Cet article est gris et me rend triste. J’ai adoré ce concert, Doherty était chaleureux, par l’ivresse, peut etre, mais c’est la forme la plus honnète de gaieté. Lui et ses musiciens étaient ravis de leur prestation, et c’est la seule preuve d’une soirée réussie. Beaucoup de gens sont trop attentifs aux scandales et c’est pour cette raison qu’il y a plus de place dans la fosse.

un article un peu léger pour un compte rendu, qui parle plus de fringues que de la musique vraiment jouée.

Un public très décevant, une salle trop grande, pour des chansons intimes.
Meme sur les classiques du genre don’t look back into the sun des libs, le public, qui normalement reprend toutes les paroles en coeur et se dechaine, a à peine bougé !
De magnifique version de A rebours et 32nd of December, qui ne sont pas souvent jouées en France.

Une très bonne prestation de la part de Pete et ses musiciens, j’ai donc trouvé, il était en forme, et malgré le fait qu’il ait été visiblement déçu par le public, il lui a donné de belles versions de chansons venant d’un répertoire varié : et album solo plein de grace, libertines accoustics nostalgiques, et babyshambles électriques

Merci pour ces précisions.
Effectivement, pour moi, A Rebours était le point fort de la soirée.
Note que je suis entièrement d’accord avec toi pour le choix de la salle. Mais je trouve non professionnel de la part de Peter Doherty de montrer sa déception face à son public. Il avait des fans devant lui, qui ont payé les places une petite fortune, c’est du respect que de leur donner un show aussi chaleureux que leur accueil.

je ne suis pas d accord avec cet article. en effet, j ai adoré le concert: j ai trouvé pete en forme, inspiré. les fausses notes appartiennent au personnage, ca donne un certain charme a la prestation live. j etais une des rares du tout devant de la fosse à comprendre ce que pete disait, je faisait office de traductrice pour les autres qui ont comme moi beaucoup apprécié le concert. au devant de la fosse, l ambiance etait geniale et tres rock n roll: la tension etait palpable. pourquoi dites vous que pete a été decu par le pubic? quels signes a t il montré?
bref, chacun a un avis different mais cet article tend plutot vers l aveu anti-doherty que la critique: par exemple, on ne s effondre pas lamentablement quand on trebuche, episode qui a fait sourire tout le public.

C’était la troisième fois que je voyais Pete en concert pour son album solo : a londres, ou bien que l’album ne soit pas sorti, le public était évidemment génial, un très grand enthousiasme, au bataclan aussi en mars dernier ou il avait repris de la meme facon don’t look back into the sun et ou le public avait montré bcp plus sa joie. Enfin on voit bien que l’ambiance n’était pas totale, et pour répondre a Zikom, depuis qd Pete Doherty est professionnel ??

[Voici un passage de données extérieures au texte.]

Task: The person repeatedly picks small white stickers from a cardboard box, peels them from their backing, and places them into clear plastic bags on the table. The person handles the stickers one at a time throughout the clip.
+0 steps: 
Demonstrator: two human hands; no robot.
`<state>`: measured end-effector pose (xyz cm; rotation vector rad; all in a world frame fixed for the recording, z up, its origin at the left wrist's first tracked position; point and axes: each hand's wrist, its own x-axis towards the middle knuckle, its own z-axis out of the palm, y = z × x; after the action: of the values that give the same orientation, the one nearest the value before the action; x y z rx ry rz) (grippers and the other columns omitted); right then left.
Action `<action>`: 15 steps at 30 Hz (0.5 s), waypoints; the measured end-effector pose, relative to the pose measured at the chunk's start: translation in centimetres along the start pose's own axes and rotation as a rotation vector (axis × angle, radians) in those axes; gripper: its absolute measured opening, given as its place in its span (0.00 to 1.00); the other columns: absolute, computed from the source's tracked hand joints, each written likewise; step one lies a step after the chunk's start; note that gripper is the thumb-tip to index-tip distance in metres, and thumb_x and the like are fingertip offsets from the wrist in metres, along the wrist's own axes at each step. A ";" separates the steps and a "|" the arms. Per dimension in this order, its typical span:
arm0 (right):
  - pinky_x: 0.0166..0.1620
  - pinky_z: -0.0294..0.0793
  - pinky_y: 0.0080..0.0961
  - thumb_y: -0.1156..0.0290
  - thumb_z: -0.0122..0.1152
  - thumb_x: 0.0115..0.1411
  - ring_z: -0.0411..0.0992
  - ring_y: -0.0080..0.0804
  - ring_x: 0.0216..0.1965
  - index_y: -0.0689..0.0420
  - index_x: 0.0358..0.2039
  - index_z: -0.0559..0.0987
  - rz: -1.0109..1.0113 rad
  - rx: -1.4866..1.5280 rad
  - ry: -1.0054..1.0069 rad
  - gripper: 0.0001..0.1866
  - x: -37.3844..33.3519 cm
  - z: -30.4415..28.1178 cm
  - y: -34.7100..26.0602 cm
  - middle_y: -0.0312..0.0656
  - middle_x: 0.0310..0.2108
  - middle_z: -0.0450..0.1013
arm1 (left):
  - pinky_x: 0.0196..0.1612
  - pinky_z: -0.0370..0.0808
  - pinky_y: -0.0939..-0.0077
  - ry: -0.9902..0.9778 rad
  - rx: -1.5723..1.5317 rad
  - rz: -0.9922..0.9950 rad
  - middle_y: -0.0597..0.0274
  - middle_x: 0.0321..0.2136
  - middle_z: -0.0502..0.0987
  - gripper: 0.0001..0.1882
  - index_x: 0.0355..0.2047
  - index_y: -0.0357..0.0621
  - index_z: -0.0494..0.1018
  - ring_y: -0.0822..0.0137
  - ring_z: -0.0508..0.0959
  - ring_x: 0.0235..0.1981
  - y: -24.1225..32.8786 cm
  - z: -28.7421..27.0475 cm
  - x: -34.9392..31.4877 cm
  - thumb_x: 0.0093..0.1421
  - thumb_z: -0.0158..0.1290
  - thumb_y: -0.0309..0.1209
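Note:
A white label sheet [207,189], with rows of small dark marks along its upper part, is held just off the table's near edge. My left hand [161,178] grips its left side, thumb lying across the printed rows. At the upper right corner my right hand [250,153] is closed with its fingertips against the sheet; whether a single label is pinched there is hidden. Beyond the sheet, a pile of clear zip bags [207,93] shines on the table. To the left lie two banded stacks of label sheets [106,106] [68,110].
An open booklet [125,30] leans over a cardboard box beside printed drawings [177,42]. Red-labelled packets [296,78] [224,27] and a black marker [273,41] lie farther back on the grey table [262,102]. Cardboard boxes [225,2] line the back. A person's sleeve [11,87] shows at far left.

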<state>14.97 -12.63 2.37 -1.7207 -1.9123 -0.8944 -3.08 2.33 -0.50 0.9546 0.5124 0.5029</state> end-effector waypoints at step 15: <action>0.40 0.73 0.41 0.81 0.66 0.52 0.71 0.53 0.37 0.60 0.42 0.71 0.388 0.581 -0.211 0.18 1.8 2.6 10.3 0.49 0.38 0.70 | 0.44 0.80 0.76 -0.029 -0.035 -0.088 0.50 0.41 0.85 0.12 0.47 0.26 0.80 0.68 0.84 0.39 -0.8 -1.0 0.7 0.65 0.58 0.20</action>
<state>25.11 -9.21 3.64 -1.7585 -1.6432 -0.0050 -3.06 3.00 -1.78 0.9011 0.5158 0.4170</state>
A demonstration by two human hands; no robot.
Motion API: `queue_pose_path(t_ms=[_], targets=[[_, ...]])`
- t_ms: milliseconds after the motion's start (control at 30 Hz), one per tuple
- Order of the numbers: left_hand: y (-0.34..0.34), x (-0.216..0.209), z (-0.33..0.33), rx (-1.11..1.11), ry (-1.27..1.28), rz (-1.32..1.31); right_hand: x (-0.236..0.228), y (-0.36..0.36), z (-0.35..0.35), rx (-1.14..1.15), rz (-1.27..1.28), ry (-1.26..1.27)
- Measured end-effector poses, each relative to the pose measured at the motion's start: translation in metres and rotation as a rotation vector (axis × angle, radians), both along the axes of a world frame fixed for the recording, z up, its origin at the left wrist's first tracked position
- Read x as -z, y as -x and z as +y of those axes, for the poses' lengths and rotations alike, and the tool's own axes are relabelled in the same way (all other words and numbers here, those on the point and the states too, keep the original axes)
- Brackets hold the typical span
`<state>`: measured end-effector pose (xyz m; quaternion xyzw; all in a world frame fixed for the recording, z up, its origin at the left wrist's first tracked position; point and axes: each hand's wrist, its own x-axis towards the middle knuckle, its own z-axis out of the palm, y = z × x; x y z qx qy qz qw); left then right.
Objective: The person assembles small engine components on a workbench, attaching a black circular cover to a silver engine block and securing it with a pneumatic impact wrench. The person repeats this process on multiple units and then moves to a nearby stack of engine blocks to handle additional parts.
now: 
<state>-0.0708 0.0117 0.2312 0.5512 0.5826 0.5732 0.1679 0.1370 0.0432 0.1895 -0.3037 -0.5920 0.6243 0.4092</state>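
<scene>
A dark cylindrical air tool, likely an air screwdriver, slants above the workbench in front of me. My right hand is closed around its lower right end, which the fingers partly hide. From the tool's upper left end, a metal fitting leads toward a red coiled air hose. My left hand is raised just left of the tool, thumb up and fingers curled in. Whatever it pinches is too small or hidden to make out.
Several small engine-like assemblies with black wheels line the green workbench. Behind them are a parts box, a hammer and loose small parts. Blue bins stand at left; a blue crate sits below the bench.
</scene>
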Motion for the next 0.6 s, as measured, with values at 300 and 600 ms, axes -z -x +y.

On le sait en y allant, c’est un type sensible qui aime ses fans et qui réagit ac eux, et justement, on voit quil ne parlait pas bcp, il a tenté au début, mais le public ne répondait pas suffisamment, en tout cas par rapport aux autres concerts.
Et pour finir, je pense vraiment qu’on en a eu pour notre argent, le concert a duré longtemps, ac bcp de musiciens, et était musicalement magnifique.

Moi je suis partagée…je n’aime tout simplement pas le Zenith. J’y suis allée car je n’avais encore jamais assisté à un concert de Doherty. Donc, j’ai trouvé les prestations sublimes…il chantait très juste, était dans ses chansons mais pas forcemment avec le public…voilà aussi pourquoi j’aurais préféré une salle plus intime. Et perso je ne l’ai pas trouvé, lui, en forme…j’ai trouvé qu’il n’avait pas l’air dans son assiette malgré la qualité de la soirée…mais il est peut-être toujours comme ça je ne sais pas…Sinon pour le public eh bien j’étais en plein dans la fosse et mis à part les groupies aucun problème de ce côté là…les gens chantaient, souriaient…etc…non franchement c’était sympa! Euh par contre j’ai trouvé que ça a bien « décollé » longtemps avant le rappel…Lady don’t fall backwards ou encore Broken Love song ont provoqué une transe totale autour de moi et quelques évanouissements même!! La prochaine fois qu’il passe à Paris j’y vais mais dans une plus petite salle j’espère bien!

Hello Glad.
Pour moi, il faut bien plus qu’un groupe au milieu de la fosse pour signaler qu’un concert décolle. Peter avait tout un Zénith à satisfaire, et les gradins avaient pas l’air emballé.

Les commentaires sont fermés.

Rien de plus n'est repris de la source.